Epidural, divino tesoro que dirían algunas mujeres.
Si puedo coger un taxi que me lleve a la cima de una montaña, ¿para qué voy a subir a pie?
En el Camino de Santiago, abundaban los carteles, trozos de papel, o panel de madera con los números de teléfonos de taxis pegados o colocados junto a los árboles. Sobre todo en las etapas más duras, en las empinadas laderas, en tramos montañosos, en repechos y grandes desniveles. Aún parece que los estoy viendo. Recuerdo a los peregrinos que iban delante de mí, mirando hacia otro lado, girando la cabeza tratando de no mirar los tentadores rótulos. Y también recuerdo a algunos detenerse, dejar la mochila, sacar el móvil y ponerse a hablar.

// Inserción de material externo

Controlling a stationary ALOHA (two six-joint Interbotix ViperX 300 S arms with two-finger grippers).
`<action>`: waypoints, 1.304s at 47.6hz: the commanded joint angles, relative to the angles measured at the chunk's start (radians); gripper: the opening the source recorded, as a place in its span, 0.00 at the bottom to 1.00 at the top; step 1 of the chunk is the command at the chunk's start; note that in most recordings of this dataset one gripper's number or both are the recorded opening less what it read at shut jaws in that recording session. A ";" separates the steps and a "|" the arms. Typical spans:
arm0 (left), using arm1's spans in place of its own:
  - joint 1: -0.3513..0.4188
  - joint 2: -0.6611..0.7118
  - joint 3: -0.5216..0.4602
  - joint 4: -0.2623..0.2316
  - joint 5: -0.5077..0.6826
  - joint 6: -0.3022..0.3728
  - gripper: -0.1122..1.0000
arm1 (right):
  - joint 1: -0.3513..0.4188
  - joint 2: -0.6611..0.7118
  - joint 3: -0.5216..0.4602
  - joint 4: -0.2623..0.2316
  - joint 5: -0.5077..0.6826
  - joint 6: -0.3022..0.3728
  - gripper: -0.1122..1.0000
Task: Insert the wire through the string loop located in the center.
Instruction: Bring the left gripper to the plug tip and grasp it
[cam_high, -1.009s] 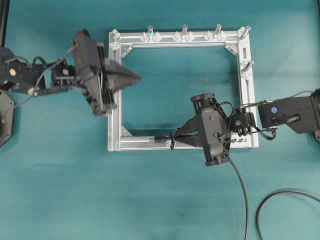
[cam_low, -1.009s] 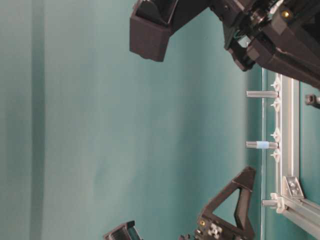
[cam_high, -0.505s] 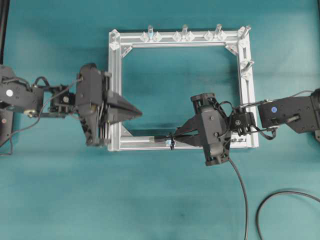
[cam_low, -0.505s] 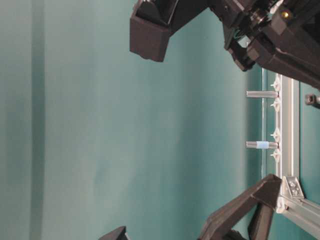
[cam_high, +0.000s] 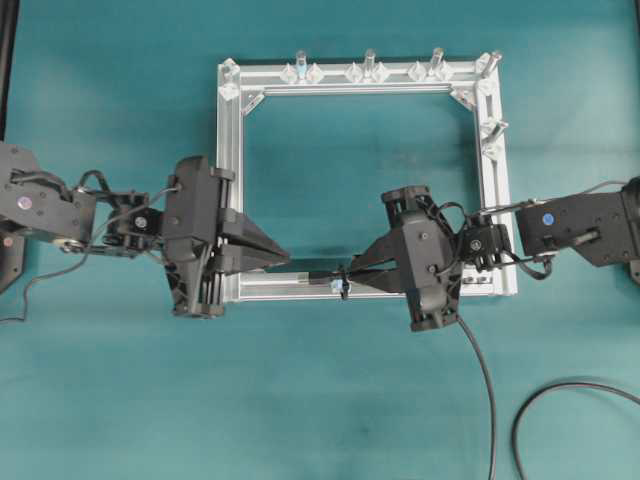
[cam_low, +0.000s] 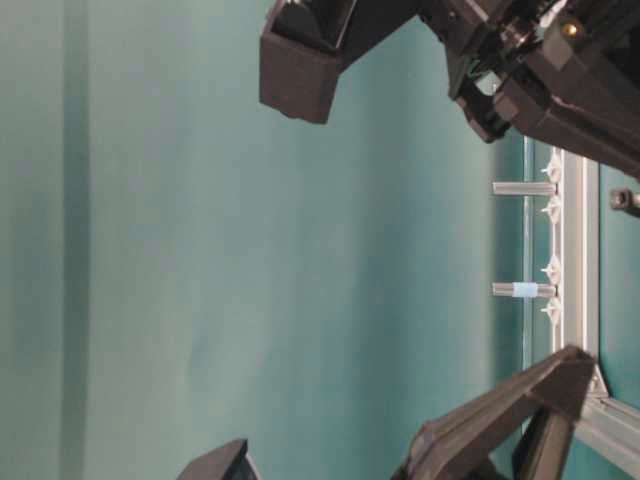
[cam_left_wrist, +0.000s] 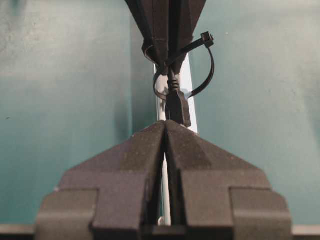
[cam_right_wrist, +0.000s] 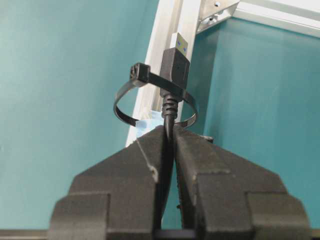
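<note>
Teal cloth covers the table, a square silver frame lying on it. On the frame's near bar stands the loop, and the wire pokes through it, plug beyond. Right gripper pinches the wire just behind the loop. Left gripper, jaws clenched and empty, points at the plug.
</note>
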 joint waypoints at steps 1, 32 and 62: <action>-0.009 0.009 -0.038 0.003 -0.003 -0.005 0.10 | -0.005 -0.014 -0.018 0.002 -0.008 0.000 0.16; -0.026 0.075 -0.172 0.003 0.190 -0.017 0.90 | -0.005 -0.014 -0.014 0.002 -0.006 0.000 0.16; -0.028 0.207 -0.219 0.003 0.189 -0.015 0.90 | -0.006 -0.014 -0.014 0.002 -0.006 0.000 0.16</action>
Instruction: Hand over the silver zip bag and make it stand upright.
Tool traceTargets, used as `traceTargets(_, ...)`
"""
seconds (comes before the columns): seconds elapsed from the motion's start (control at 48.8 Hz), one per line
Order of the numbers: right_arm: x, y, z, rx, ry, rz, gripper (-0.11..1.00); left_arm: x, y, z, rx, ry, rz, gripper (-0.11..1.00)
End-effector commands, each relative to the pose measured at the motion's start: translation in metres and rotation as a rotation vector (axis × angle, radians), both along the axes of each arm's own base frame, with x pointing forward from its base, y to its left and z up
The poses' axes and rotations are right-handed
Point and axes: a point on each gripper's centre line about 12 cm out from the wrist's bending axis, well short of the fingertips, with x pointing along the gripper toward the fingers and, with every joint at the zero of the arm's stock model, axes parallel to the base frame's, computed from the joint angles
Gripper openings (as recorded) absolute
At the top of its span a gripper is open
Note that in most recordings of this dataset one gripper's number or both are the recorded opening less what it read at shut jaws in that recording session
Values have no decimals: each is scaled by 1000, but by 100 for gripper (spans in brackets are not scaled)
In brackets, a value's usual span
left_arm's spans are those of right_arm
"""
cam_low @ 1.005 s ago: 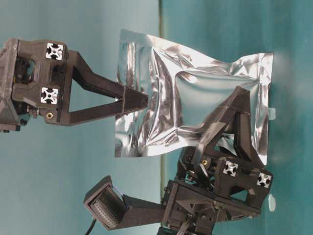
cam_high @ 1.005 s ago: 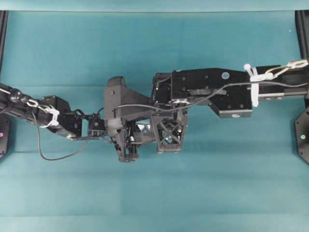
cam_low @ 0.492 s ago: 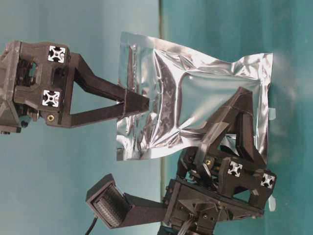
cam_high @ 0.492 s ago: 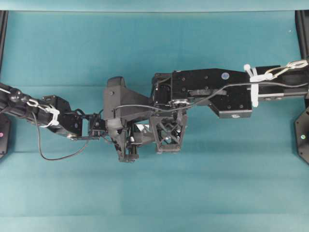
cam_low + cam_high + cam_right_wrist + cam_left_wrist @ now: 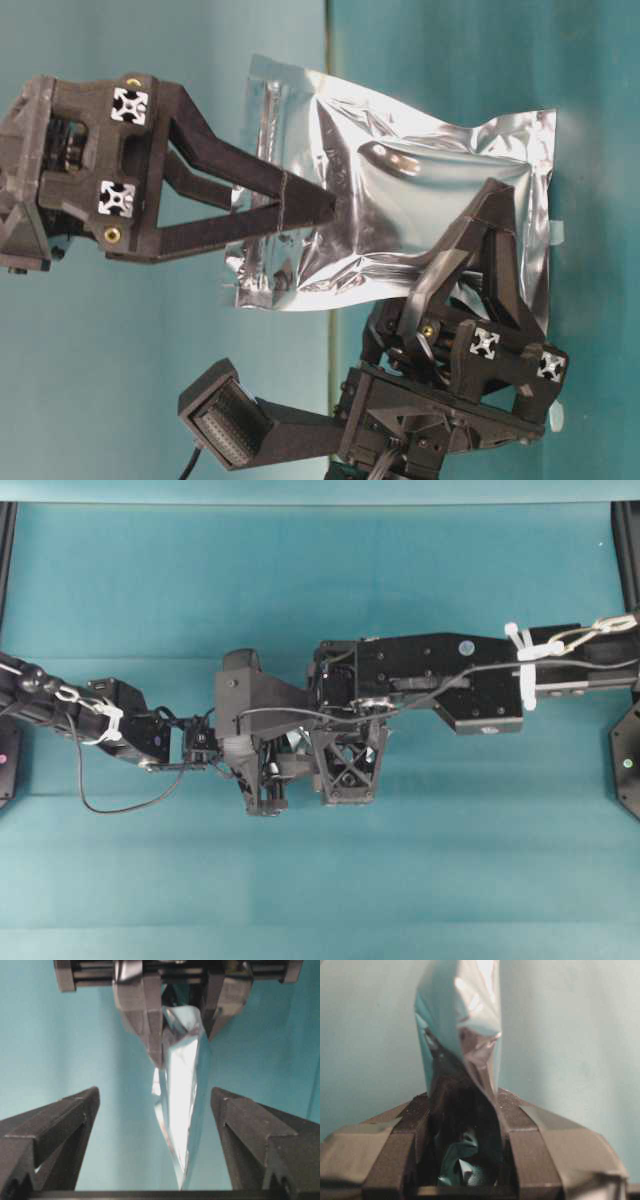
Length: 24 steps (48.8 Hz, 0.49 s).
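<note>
Overhead view: two black arms meet over the teal table [image 5: 120,880]. The left arm enters from 9 o'clock, the right arm from 3 o'clock, and their wrists overlap near the middle, hiding nearly all of the bag beneath them.

Table-level view: the bag [image 5: 400,200] hangs in the air between the two grippers, its crinkled silver face turned to the camera. A zip strip runs along the bag's 9 o'clock end. The left gripper [image 5: 478,268] reaches in from 6 o'clock and covers the bag's lower right part. The right gripper [image 5: 305,205] reaches in from 9 o'clock, its fingertips lying over the bag's zip end.

Left wrist view: the left gripper [image 5: 463,1110] pinches the bag [image 5: 465,1025] between its fingers [image 5: 517,1125]. The foil rises edge-on towards 12 o'clock from the jaws, and crumpled foil fills the gap between them.

Right wrist view: the right gripper [image 5: 155,1102] has its jaws spread wide. Its fingers [image 5: 60,1120] stand well apart at either side of the bag [image 5: 180,1095], with clear space between each finger and the foil. The bag is seen edge-on here, running from 6 o'clock up to 12 o'clock, where the left gripper [image 5: 182,1007] clamps its far end.
</note>
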Motion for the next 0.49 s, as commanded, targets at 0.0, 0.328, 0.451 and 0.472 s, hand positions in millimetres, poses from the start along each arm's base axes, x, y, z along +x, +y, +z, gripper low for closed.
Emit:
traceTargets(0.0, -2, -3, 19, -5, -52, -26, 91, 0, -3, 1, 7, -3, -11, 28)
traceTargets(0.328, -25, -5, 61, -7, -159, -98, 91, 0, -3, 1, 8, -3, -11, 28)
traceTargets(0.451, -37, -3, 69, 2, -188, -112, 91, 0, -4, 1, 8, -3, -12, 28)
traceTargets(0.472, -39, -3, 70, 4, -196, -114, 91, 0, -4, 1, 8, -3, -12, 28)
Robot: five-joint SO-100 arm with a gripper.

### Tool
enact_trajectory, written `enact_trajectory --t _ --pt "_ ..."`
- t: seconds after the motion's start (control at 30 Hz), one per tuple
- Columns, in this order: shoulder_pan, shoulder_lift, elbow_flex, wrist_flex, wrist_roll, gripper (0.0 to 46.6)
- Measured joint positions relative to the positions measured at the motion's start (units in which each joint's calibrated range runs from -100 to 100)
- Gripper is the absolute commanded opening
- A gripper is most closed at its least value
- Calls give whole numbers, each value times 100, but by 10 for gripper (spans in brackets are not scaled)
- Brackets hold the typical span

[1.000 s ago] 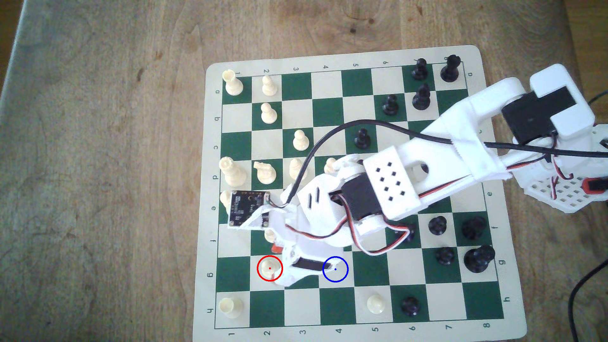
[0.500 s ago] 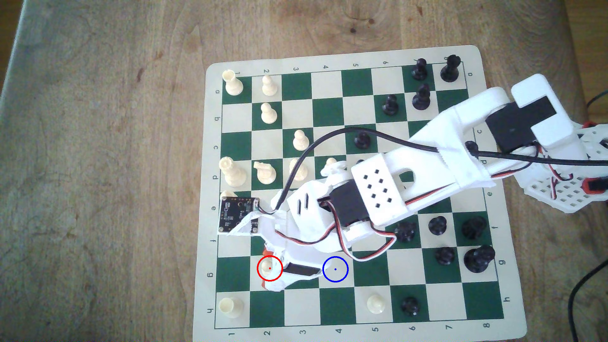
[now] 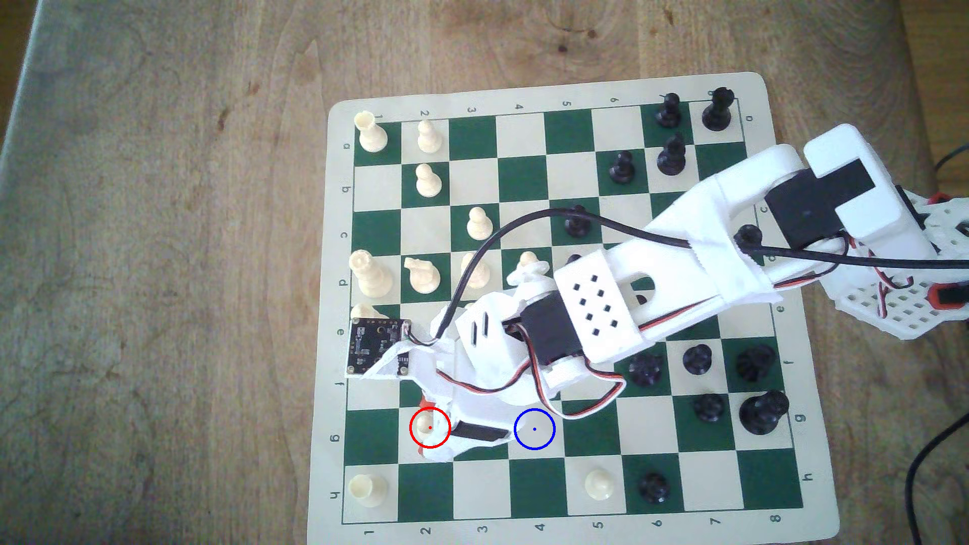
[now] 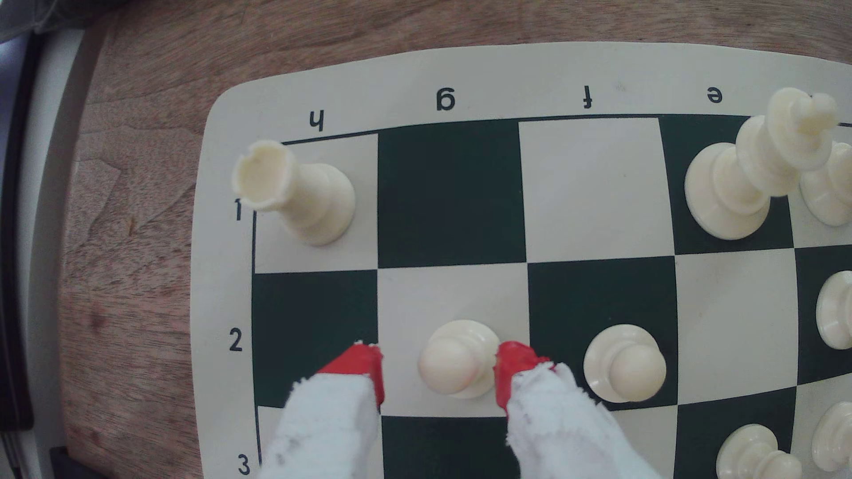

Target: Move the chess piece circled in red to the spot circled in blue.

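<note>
While the white arm [image 3: 655,272] reaches in from the exterior view's right across the chessboard [image 3: 545,89], its claw [image 4: 438,368] sits low over the square marked g2, and the cream pawn [image 4: 456,359] stands upright on that light square between the two red fingertips [image 4: 364,364]. The claw is apart: the jaws straddle the pawn, one red tip seeming to touch or almost touch the side of its round head, the other standing off with a clear gap of bare square between. In the exterior view the same pawn [image 3: 426,427] sits inside the red drawn circle, partly covered by the claw's white body [image 3: 438,427], whose black motor lies just beside it on the square toward the blue ring. The spot [image 3: 534,428], a light square marked by a blue circle with a centre dot, lies two squares to the exterior view's right of the pawn in the same row, bare of pieces. A second cream pawn [image 4: 624,364] stands on the dark square next to g2, close beside the nearer fingertip. A cream rook [image 4: 295,193] stands in the corner square h1, and a tall cream king [image 4: 756,166] rises on the board's edge row by the letter e. Black pieces [image 3: 697,359] cluster toward the exterior view's right side of the board, which rests on a wooden table [image 3: 157,262].
</note>
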Motion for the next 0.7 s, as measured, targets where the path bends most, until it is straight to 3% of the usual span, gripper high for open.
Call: enact_trajectory --t 0.17,0.37,0.57,0.7 --pt "0 0 0 0 0 111" --pt "0 8 -154 0 0 56" --pt "0 134 -154 0 0 49" --pt "0 134 -154 0 0 3"
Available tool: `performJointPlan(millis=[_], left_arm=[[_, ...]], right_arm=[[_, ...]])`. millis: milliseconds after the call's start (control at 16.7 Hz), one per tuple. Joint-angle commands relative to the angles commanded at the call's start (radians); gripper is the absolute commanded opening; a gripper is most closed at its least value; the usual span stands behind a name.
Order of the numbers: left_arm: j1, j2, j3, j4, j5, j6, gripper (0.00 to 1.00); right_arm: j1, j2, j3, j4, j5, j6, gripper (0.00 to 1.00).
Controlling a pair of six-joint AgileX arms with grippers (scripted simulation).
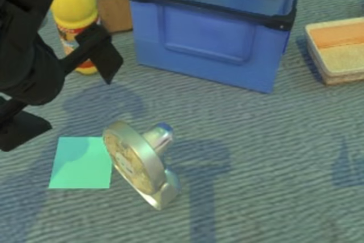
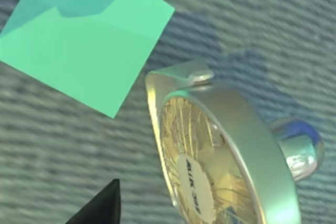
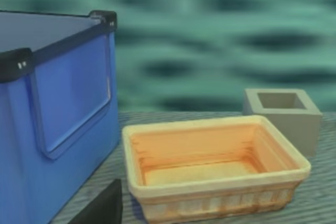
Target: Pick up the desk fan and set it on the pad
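The desk fan (image 1: 139, 160) is a silver ring with a tan-gold grille and a blue-tipped rear cylinder. It stands tilted on its small foot on the table, left of centre. The mint-green pad (image 1: 82, 163) lies flat just to its left, its right edge meeting the fan's ring in the top view. In the left wrist view the fan (image 2: 231, 156) is beside the pad (image 2: 84, 40), not on it. My left gripper (image 1: 62, 92) hangs open above and behind the pad, holding nothing; one fingertip (image 2: 105, 208) shows. My right gripper is outside the top view; one fingertip (image 3: 107, 203) shows.
A big blue crate (image 1: 216, 27) stands at the back centre. A yellow bottle (image 1: 74, 4) and a brown board (image 1: 116, 12) are at the back left. A tan-orange tray (image 1: 338, 49) sits at the back right, with a grey box (image 3: 283, 114) behind it.
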Motion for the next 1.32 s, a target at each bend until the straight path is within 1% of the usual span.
performJointPlan(millis=[180, 300, 420, 540, 960, 1320], left_arm=[[-0.079, 0.233, 0.208, -0.172, 0.001, -0.178, 1.00], [-0.120, 0.349, 0.311, -0.262, 0.000, -0.267, 1.00], [-0.148, 0.430, 0.377, -0.327, 0.000, -0.328, 1.00], [-0.163, 0.470, 0.406, -0.361, 0.000, -0.358, 1.00], [-0.161, 0.473, 0.389, -0.345, 0.000, -0.359, 1.00], [-0.162, 0.482, 0.234, -0.181, 0.000, -0.359, 1.00]], right_arm=[[0.000, 0.000, 0.000, 0.000, 0.000, 0.000, 1.00], [0.000, 0.000, 0.000, 0.000, 0.000, 0.000, 1.00], [0.000, 0.000, 0.000, 0.000, 0.000, 0.000, 1.00], [0.000, 0.000, 0.000, 0.000, 0.000, 0.000, 1.00], [0.000, 0.000, 0.000, 0.000, 0.000, 0.000, 1.00], [0.000, 0.000, 0.000, 0.000, 0.000, 0.000, 1.00]])
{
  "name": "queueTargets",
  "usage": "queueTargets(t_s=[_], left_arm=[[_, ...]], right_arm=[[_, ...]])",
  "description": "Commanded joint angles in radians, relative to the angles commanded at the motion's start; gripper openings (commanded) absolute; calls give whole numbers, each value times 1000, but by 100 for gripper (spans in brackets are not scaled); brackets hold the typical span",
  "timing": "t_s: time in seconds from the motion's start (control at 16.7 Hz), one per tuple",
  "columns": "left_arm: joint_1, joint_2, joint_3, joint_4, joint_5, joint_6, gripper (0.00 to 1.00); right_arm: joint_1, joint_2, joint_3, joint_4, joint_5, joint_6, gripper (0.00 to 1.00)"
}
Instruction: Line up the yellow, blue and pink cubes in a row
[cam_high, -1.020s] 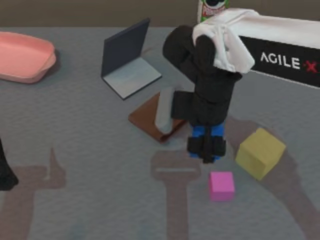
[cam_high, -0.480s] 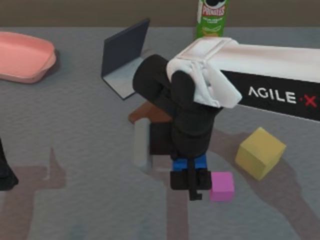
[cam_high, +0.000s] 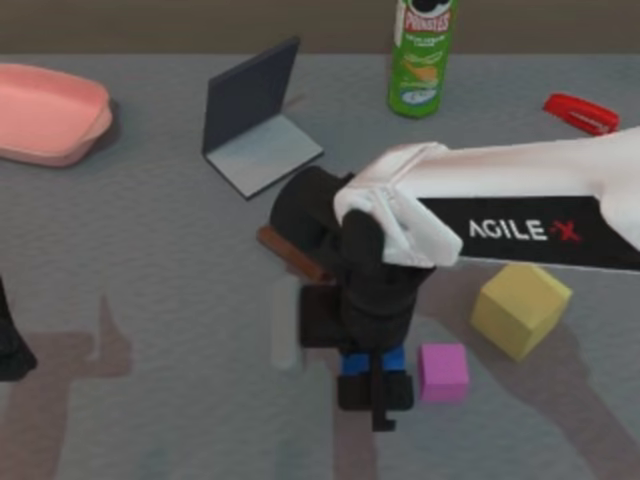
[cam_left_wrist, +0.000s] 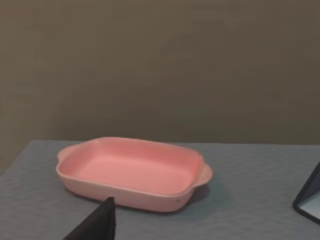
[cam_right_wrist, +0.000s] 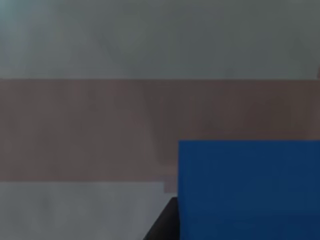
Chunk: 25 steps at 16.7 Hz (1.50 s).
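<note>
Matte plain cubes: blue (cam_high: 374, 360), pink (cam_high: 443, 371), yellow (cam_high: 520, 309); glossy salmon tray (cam_left_wrist: 131, 172).

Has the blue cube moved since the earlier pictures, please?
Yes. Held in the right tool, the blue cube has travelled toward the table's near edge and now sits just left of the unmoved pink cube.

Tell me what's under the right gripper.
The blue cube sits between the right gripper's fingers, left of the pink cube. Whether it touches the table is hidden.
</note>
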Motion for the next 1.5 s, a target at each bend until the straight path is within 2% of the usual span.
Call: queueTargets(t_s=[0.3,1.08,1.5], left_arm=[[0,0,0,0,0,0,100],[0,0,0,0,0,0,100],[0,0,0,0,0,0,100]], right_arm=[[1,11,-18,22,0,-1,0],[1,11,-18,22,0,-1,98],[1,11,-18,22,0,-1,100]])
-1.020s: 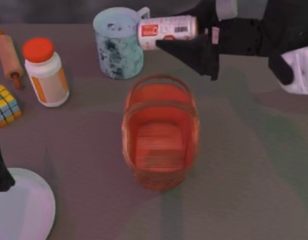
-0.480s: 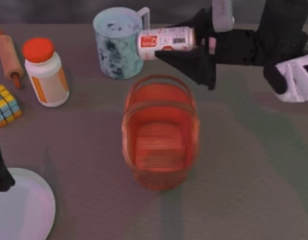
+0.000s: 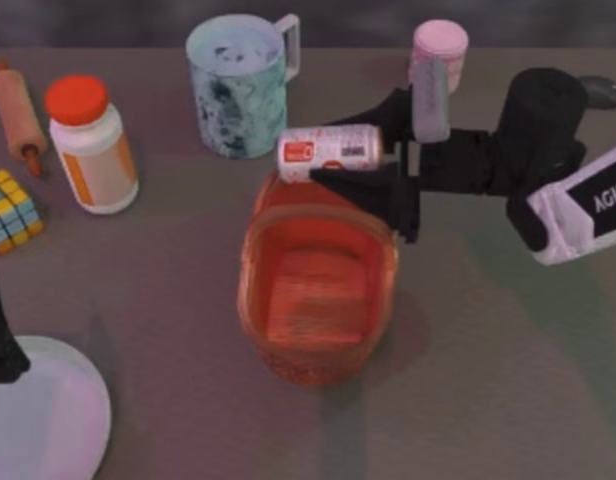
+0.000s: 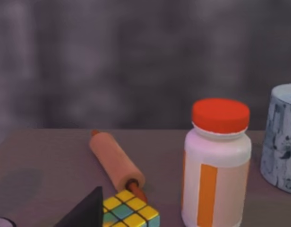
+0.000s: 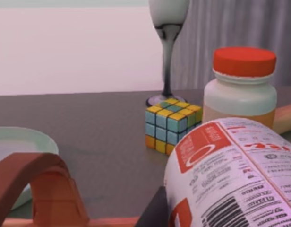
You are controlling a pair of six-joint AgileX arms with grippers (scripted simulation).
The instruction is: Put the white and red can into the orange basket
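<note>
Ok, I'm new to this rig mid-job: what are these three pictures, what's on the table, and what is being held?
The top view looks down on the table; the other two come from cameras on each arm's wrist. The right gripper is shut on the white and red can, holding it on its side over the far rim of the orange basket, not yet inside. The left arm sits parked at the table's left edge. Also on the table: a marbled mug, a red-capped bottle, a rolling pin, a colour cube, a pink-lidded jar and a white plate.
</note>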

Hace unos meses, una mujer en su tercera gestación, me contaba este símil al preguntarle si había pensado ponerse analgesia. La analítica había caducado y en caso afirmativo, precisaría actualizarla. Los partos de sus otros hijos habían sido, uno por epidural y otro espontaneo, natural. Sonrió sin responder y comenzó a hablar, incorporándose en la cama.
“Parir sin epidural es como subir una montaña con esfuerzo y cansancio. Resulta agotador cuando estás en ello. Al llegar, nada de lo pasado importa. Incluso te sientes bien por haberlo logrado. Con la anestesia es diferente. La epidural es cómo si un helicóptero te dejara de pronto en la cima de la cumbre, así sin más, sin hacer nada”
No quise preguntarle cuál fue su mejor experiencia, o que cambiaría si volviera atrás. ¿Para qué? Ya lo sabía. Dedico más palabras, muchas más palabras a su parto natural.
Hay mujeres que viven el nacimiento de su hijo como un rito de paso, un esfuerzo más en el cotidiano devenir de la vida, otras prefieren lo contrario. Para gustos, colores.